Um... I would say that I was in the exact same situation five or six years back when I was in the seventh and eighth grades, I won some serious academic prizes for tests and stuff in math. But then a terrible thing happened, math got to a point where the indices where too complex for me to quickly arrange solutions in my mind, I mean, mathematics, in the Ontario educatin system where I live, gets into parabolic equasions at the tenth grade level, and suddenly all the detail management, memorization and carefull process which had seemed like an excess burden before became crucial to acheivement, and it didn't matter how fast I could think, because only practice and long term-attentiveness to tedious assignments could help me.
The main dificulty has been with attention and memorization of very specific detail that cannot be produced through abstract thinking and every day concept connection, eventually I found myself unable to maintain performance in sciences, which i love as much as math, I can't accept significant speaking parts in my community theatre troupe because I'm unable to memorize lines and am unpredictable onstage because I forget blocking, I have difficulty at my job because I lack attention to detail, and now in university I am unable to complete assignments on time and I am receiving the lowest grades of my life even though I am attending an excelent institution.
For many years I've tried to discipline myself when I lost my belongings, tried my best to concentrate on study materials and begin assignments in advanced and tried to improve my performance at my job, also I've struggled with my weight.
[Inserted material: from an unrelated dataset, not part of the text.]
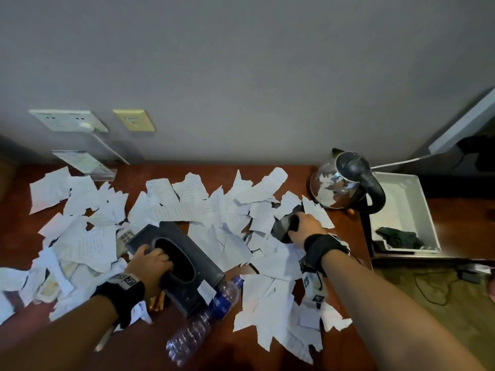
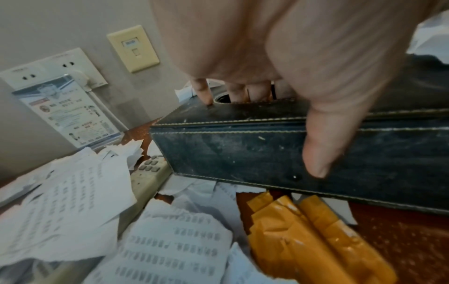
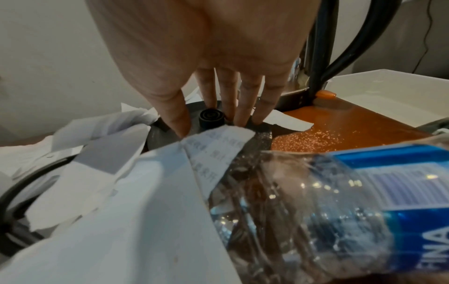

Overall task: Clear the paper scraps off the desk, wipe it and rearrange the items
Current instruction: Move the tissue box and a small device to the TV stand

Alll this has only resulted in my having a abysmaly low self estem.
I am still very knowledgable, an excelent conversationalist, a decent poet, and I wan't to try to make my life work, and for that reason, for the first time in eighteen years, I've booked a doctor's appointment and I'm going to try to get some medicine and some help outside my familly and friends.
I think fooling someone intp thinking they can handle recurring mental health issues without medication is potentialy very dagerous, If i had flat feet, I'd get secial suports in my shoes, if I had diabeities I'd get isuline, but I have a sick mind, and it maddens me that scocietal bias against medicine for these kinds of issues has persuaded me to go without professional help for so long.